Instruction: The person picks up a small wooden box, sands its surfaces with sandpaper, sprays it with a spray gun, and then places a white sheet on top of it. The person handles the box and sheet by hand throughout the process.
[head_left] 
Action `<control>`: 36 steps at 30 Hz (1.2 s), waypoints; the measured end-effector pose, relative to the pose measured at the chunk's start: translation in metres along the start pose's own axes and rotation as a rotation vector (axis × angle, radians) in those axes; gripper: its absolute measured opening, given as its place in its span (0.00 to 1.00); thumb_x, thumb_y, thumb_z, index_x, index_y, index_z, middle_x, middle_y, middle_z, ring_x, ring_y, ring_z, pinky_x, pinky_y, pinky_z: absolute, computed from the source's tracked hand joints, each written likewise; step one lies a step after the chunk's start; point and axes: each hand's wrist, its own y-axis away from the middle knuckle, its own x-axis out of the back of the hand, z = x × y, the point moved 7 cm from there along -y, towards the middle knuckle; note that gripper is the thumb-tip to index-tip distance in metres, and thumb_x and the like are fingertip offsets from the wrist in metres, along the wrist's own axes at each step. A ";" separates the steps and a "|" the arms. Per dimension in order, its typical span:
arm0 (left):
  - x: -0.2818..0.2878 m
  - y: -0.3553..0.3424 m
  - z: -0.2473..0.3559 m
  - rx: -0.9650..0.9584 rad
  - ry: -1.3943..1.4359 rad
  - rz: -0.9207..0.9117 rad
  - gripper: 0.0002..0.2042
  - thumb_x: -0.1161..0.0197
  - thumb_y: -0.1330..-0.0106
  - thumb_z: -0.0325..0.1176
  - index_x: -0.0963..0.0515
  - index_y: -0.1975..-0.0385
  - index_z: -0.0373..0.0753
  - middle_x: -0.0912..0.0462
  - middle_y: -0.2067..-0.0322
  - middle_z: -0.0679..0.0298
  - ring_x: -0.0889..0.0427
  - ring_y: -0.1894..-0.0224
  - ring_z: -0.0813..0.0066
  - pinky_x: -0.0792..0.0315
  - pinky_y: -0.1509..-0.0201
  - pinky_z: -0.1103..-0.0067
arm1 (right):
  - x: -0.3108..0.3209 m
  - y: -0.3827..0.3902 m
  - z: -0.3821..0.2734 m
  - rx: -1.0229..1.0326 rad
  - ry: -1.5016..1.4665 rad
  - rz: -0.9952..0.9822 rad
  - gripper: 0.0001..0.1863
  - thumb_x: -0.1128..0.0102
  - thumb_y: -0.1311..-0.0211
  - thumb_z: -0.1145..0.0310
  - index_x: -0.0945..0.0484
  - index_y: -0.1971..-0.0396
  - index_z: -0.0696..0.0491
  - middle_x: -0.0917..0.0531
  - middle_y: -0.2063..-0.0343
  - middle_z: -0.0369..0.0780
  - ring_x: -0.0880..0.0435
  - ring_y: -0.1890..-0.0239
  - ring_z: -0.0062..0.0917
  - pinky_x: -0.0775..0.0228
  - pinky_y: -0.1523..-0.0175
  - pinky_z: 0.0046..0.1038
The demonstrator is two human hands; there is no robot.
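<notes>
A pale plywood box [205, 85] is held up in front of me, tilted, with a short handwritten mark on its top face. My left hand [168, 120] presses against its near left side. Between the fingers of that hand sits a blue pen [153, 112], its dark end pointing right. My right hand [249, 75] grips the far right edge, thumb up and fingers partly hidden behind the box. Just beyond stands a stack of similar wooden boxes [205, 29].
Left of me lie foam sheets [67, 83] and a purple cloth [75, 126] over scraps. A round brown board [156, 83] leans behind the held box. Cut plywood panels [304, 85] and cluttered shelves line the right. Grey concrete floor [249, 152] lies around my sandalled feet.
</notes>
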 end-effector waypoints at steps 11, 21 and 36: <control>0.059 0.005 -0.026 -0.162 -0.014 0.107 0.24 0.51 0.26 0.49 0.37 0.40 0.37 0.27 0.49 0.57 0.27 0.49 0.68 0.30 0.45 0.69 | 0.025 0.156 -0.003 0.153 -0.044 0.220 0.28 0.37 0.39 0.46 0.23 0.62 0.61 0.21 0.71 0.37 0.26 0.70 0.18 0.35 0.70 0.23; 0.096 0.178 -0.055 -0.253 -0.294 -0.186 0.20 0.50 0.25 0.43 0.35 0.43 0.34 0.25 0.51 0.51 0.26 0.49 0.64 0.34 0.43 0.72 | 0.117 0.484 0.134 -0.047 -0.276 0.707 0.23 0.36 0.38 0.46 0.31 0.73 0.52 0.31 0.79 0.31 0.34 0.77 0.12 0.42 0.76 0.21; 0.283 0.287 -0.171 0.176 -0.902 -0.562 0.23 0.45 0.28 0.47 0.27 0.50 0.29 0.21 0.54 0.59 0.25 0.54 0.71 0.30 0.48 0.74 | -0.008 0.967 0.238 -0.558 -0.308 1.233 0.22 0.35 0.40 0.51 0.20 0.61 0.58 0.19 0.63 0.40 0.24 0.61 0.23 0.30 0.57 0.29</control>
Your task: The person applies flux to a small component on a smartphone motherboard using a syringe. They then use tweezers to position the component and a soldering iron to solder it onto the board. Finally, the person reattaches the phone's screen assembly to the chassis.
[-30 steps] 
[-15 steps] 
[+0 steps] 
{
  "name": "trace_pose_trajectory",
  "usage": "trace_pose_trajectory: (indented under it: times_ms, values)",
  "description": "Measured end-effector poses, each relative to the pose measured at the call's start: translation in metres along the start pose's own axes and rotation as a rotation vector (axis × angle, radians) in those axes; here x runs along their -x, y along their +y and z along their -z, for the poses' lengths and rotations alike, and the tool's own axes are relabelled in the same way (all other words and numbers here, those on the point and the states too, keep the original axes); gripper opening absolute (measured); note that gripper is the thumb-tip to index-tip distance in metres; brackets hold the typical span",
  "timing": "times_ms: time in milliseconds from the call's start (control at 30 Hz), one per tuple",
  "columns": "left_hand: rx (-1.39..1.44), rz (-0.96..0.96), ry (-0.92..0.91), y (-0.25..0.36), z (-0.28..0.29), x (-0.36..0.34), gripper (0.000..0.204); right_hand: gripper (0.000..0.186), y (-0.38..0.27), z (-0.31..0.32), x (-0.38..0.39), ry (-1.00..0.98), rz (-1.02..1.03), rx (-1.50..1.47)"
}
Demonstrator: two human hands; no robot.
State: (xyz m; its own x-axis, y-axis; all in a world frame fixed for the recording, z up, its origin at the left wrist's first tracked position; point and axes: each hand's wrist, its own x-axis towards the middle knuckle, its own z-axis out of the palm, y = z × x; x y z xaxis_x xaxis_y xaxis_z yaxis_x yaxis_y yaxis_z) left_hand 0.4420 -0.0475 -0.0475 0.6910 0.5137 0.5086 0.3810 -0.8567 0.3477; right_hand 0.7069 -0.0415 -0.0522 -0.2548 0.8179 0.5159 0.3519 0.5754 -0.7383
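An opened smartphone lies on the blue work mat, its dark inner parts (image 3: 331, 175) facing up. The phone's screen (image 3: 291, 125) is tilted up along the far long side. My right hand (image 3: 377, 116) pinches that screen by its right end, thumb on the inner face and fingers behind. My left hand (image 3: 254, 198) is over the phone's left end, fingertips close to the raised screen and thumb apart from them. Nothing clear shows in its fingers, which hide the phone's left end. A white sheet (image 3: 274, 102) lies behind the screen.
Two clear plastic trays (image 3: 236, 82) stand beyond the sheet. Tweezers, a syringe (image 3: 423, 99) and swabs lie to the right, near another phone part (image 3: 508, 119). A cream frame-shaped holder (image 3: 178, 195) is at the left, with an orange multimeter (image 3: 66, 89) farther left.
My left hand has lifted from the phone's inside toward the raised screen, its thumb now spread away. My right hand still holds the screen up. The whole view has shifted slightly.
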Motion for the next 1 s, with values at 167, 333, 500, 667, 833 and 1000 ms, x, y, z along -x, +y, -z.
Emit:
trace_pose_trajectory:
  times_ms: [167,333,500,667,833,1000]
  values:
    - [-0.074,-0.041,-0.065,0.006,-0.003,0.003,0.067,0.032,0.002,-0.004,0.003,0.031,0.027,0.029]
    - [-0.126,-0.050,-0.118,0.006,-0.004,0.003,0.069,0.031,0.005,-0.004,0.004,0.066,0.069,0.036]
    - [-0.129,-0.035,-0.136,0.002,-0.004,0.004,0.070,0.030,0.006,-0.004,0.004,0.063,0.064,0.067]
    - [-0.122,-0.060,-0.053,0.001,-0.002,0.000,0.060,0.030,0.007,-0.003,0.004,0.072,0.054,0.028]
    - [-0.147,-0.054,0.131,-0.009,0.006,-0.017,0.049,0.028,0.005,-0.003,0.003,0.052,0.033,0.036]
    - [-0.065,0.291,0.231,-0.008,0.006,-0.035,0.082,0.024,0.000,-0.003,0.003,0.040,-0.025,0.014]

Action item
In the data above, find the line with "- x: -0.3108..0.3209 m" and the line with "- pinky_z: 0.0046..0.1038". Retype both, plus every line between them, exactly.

Result for this task
  - x: -0.3108..0.3209 m
  - y: -0.3827..0.3902 m
  - z: -0.3821..0.2734 m
  - rx: -1.0229..1.0326 rad
  - ry: -1.5016..1.4665 rad
  - rz: -0.9952..0.9822 rad
  - gripper: 0.0001..0.1863
  - thumb_x: -0.1128..0.0102
  - thumb_y: -0.1311..-0.0211
  - thumb_z: -0.1145..0.0310
  - index_x: -0.0945..0.0484
  - index_y: -0.1971..-0.0396
  - index_z: -0.0696..0.0491
  - middle_x: -0.0917..0.0531
  - middle_y: -0.2063..-0.0343
  - middle_z: -0.0369..0.0780
  - ring_x: -0.0880..0.0435
  - ring_y: -0.1890..-0.0239
  - ring_z: -0.0062..0.0917
  - pinky_x: -0.0775..0.0228
  - pinky_y: -0.1523..-0.0175
  - pinky_z: 0.0046..0.1038

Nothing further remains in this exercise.